Testing for competition between shorter-path (3′–5′) and longer-path (5′–3′) MMR excision
In some MMR models, MutSα–MutLα complexes are hypothesized to slide from mismatches toward nicks along DNA contours and directly trigger excision back along the paths just traversed as soon as they productively interact with nick-associated proteins. Thus, the first-arriving MutSα–MutLα would determine the direction of excision. Even if hypothetical multiple recognition complexes stochastically chose their sliding directions, so roughly equal numbers set out along both mismatch-nick paths in circular substrates, excision initiation would be biased towards the shorter path. This bias is indeed observed when one path is much longer than the other.
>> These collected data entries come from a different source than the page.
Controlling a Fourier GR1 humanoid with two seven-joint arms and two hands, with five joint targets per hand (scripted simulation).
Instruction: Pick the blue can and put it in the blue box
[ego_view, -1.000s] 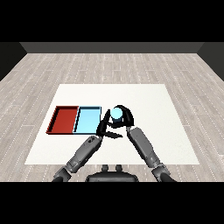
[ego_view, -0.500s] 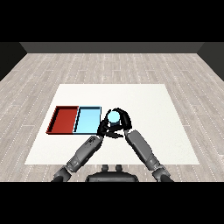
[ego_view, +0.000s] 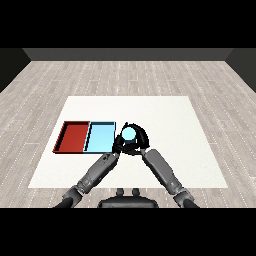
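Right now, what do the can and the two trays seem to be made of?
The blue can, held in the right robot hand, looks like metal, but only its pale top shows, so this is uncertain. The red tray and the light blue tray look like matte plastic: flat, even colour, thin raised rims, no glare.

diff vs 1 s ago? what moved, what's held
The right hand, curled round the light blue cylindrical can, has carried it left, toward the light blue tray, stopping just right of its edge. The left hand sits by the can; whether it helps hold is unclear. Blue tray and red tray unmoved.
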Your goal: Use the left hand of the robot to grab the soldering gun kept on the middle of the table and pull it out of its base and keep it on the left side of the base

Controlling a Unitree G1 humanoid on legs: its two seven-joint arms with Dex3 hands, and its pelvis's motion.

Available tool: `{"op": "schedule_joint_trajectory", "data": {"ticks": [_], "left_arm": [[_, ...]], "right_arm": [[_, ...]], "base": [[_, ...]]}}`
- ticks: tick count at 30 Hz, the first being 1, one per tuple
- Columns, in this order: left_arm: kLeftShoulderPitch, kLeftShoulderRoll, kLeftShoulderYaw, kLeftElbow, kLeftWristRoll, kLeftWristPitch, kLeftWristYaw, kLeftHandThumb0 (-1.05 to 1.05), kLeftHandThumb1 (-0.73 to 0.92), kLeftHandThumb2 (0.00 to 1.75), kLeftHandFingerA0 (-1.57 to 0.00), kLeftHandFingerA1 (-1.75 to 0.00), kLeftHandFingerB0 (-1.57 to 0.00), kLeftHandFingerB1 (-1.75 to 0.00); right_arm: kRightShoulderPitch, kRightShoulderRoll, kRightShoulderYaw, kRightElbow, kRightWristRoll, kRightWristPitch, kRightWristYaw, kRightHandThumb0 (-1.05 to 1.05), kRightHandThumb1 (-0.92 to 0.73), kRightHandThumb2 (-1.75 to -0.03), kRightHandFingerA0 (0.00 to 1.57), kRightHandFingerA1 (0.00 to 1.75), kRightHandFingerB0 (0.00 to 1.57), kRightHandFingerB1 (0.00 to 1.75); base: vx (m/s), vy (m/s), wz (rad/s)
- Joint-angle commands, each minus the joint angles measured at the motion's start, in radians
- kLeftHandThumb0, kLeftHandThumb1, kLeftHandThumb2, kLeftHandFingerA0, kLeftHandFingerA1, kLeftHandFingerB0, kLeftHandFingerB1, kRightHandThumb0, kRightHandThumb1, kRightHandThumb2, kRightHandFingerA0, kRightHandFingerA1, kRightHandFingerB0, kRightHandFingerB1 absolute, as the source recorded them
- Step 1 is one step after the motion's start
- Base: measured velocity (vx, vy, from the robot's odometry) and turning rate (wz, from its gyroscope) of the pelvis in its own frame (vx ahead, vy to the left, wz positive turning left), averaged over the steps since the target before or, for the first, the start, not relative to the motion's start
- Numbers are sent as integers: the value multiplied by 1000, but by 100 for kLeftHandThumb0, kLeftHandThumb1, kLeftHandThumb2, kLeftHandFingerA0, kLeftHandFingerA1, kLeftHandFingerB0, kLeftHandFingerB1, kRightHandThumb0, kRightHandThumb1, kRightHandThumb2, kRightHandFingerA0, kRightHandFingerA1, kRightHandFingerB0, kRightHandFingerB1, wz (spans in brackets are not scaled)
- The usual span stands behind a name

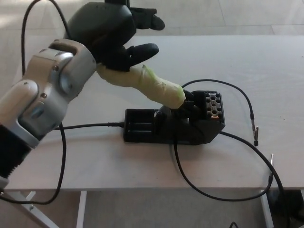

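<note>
One soldering gun [152, 86], its handle wrapped in yellowish tape, sits tilted in the one black base [173, 124] at mid-table [266, 61], while the left hand [111, 35] hovers over the handle's upper end with fingers spread, gripping nothing, and two black cables trail off.

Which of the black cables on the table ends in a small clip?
The thin cable arcing right from the base; its clip lies near the table's right edge. The others run off the table.
</note>
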Motion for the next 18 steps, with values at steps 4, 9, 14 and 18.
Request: {"op": "schedule_joint_trajectory", "data": {"ticks": [4, 9, 14, 18], "left_arm": [[-80, 101, -195, -69, 347, -236, -91, -81, 92, 76, -61, -56, -49, -41], [-134, 111, -177, -92, 312, -225, -167, -85, 92, 76, -58, -52, -44, -39], [-179, 150, -148, -129, 301, -252, -247, -86, 92, 78, -56, -54, -43, -41], [-170, 176, -121, -171, 285, -265, -296, -89, 92, 76, -55, -53, -43, -41]], "right_arm": [[-14, -96, 29, 1, -27, -21, 25, -61, -63, -59, 45, 55, 37, 36], [-24, -103, 29, 5, -22, -10, 20, -61, -63, -59, 44, 54, 39, 35], [-23, -114, 37, -4, -17, -17, 29, -61, -64, -59, 42, 55, 38, 36], [-28, -118, 39, -4, -13, -22, 34, -60, -64, -59, 42, 55, 38, 36]], "base": [[0, 0, 0], [0, 0, 0], [0, 0, 0], [0, 0, 0]]}}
However, as the lengths of shorter and longer paths became more nearly equal, a recognition complex traveling the longer path should occasionally arrive first and direct excision back along the longer path, pre-empting shorter-path excision. Here, such increased (5′–3′) excision of the 1.85-kbp longer-path as the shorter-path contour distance D increased might account for the observed decrease in shorter-path excision as D−0.43 (Figure 6B). To test for this possibility, we compared the initial rates of commitment to nick-initiated 3′–5′ and 5′–3′ excision of substrates sMN26 and sMN98, in which the 5′–3′ path was 7.2 or 1.9 times as long as the 3′–5′ path, respectively.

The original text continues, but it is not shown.